**To do:** Set down exactly the lines below, starting at the one that contains "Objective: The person" and ending at the one that contains "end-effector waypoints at", with both of those lines included and nothing else.
=== Section Start ===
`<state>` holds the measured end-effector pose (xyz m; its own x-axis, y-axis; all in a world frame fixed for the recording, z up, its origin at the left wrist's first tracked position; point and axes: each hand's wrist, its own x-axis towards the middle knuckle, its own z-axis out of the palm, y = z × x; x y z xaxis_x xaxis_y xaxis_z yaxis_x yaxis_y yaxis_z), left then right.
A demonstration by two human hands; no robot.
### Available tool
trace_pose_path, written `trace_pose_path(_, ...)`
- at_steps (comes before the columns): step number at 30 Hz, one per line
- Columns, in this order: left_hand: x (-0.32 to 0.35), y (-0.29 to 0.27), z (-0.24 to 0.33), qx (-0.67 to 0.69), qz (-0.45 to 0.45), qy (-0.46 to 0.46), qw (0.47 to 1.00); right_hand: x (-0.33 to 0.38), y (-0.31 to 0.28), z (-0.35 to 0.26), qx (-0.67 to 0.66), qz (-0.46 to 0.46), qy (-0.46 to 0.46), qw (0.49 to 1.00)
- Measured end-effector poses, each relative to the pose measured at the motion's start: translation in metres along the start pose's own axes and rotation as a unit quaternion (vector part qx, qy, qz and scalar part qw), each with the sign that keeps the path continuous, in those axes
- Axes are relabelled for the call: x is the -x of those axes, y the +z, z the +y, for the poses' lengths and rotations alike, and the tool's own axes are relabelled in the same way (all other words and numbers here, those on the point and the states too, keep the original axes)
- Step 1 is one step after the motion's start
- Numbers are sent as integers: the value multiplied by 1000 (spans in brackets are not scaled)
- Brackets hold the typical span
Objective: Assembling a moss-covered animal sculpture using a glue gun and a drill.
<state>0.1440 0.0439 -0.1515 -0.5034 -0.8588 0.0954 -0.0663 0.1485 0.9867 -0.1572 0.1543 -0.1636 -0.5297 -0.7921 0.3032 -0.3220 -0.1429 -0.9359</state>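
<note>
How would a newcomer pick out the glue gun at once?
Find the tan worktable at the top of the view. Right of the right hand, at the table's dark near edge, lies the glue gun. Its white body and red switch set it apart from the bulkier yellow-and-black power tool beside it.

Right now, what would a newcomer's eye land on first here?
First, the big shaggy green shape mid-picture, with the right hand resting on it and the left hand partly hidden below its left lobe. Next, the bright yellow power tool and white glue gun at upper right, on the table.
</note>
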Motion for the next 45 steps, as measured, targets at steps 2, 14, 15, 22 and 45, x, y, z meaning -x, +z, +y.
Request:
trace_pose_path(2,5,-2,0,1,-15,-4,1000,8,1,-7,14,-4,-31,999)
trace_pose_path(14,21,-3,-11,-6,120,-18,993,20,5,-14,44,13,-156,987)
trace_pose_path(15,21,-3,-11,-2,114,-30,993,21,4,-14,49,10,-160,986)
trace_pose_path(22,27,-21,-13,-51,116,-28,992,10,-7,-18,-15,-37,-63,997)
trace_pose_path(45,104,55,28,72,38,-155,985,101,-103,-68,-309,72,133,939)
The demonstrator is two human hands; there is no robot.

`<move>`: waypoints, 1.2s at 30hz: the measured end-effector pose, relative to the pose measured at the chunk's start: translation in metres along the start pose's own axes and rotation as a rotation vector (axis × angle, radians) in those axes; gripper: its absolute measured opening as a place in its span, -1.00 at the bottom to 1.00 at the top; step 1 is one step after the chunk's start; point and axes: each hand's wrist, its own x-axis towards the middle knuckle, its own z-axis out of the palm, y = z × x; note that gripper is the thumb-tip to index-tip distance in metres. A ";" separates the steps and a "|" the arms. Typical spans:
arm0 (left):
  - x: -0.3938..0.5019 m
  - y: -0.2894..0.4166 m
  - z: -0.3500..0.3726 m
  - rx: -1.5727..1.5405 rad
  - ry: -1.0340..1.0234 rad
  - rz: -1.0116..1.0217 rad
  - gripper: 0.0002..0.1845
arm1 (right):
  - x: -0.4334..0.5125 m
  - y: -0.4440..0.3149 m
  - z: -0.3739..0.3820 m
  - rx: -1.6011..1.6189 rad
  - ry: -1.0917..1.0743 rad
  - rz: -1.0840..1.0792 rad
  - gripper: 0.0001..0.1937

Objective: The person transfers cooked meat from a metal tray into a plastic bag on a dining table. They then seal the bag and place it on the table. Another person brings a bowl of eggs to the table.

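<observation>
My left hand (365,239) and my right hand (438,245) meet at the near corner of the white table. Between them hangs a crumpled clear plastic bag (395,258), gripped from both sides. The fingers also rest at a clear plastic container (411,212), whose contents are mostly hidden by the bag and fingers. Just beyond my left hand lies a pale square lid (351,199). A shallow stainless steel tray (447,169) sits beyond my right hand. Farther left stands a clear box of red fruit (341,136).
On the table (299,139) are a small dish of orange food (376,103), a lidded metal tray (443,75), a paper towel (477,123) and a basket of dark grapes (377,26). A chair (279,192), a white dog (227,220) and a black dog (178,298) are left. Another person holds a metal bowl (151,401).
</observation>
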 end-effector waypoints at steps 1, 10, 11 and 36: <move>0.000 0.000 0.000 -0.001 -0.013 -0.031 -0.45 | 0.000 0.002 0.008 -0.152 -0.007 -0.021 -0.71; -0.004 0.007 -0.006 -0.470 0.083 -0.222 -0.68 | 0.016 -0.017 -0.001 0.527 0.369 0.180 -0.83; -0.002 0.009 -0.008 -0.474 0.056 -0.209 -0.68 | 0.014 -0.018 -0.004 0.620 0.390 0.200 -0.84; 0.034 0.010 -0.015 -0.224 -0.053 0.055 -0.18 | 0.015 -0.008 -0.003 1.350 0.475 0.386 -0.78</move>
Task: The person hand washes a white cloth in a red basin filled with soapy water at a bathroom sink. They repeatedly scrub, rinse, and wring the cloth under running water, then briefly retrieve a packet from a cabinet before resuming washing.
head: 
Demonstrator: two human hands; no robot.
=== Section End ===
**Expected answer:**
Objective: The person transfers cooked meat from a metal tray into a plastic bag on a dining table. They then seal the bag and place it on the table. Another person brings a bowl of eggs to the table.

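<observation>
My left hand (365,239) and my right hand (438,245) meet at the near corner of the white table. Between them hangs a crumpled clear plastic bag (395,258), gripped from both sides. The fingers also rest at a clear plastic container (411,212), whose contents are mostly hidden by the bag and fingers. Just beyond my left hand lies a pale square lid (351,199). A shallow stainless steel tray (447,169) sits beyond my right hand. Farther left stands a clear box of red fruit (341,136).
On the table (299,139) are a small dish of orange food (376,103), a lidded metal tray (443,75), a paper towel (477,123) and a basket of dark grapes (377,26). A chair (279,192), a white dog (227,220) and a black dog (178,298) are left. Another person holds a metal bowl (151,401).
</observation>
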 end-effector waypoints at steps 1, 10, 11 and 36: <move>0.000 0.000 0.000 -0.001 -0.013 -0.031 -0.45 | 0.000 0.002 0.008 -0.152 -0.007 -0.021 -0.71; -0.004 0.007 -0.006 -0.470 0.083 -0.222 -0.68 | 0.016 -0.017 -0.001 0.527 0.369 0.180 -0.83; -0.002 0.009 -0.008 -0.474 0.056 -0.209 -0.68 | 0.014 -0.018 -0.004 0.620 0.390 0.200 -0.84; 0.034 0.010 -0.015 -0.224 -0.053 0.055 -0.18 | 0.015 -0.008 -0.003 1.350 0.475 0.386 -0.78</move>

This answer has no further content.